REQUIREMENT. When you copy the material, keep each line exactly as it appears.

SOURCE MATERIAL.
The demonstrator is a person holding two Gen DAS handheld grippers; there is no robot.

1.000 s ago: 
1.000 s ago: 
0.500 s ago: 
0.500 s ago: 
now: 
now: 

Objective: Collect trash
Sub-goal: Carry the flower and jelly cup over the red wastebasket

YOUR RESPONSE.
The demonstrator is a person holding two Gen DAS handheld grippers; there is no robot.

1.000 s ago: 
1.000 s ago: 
0.500 s ago: 
0.500 s ago: 
now: 
now: 

Objective: Collect trash
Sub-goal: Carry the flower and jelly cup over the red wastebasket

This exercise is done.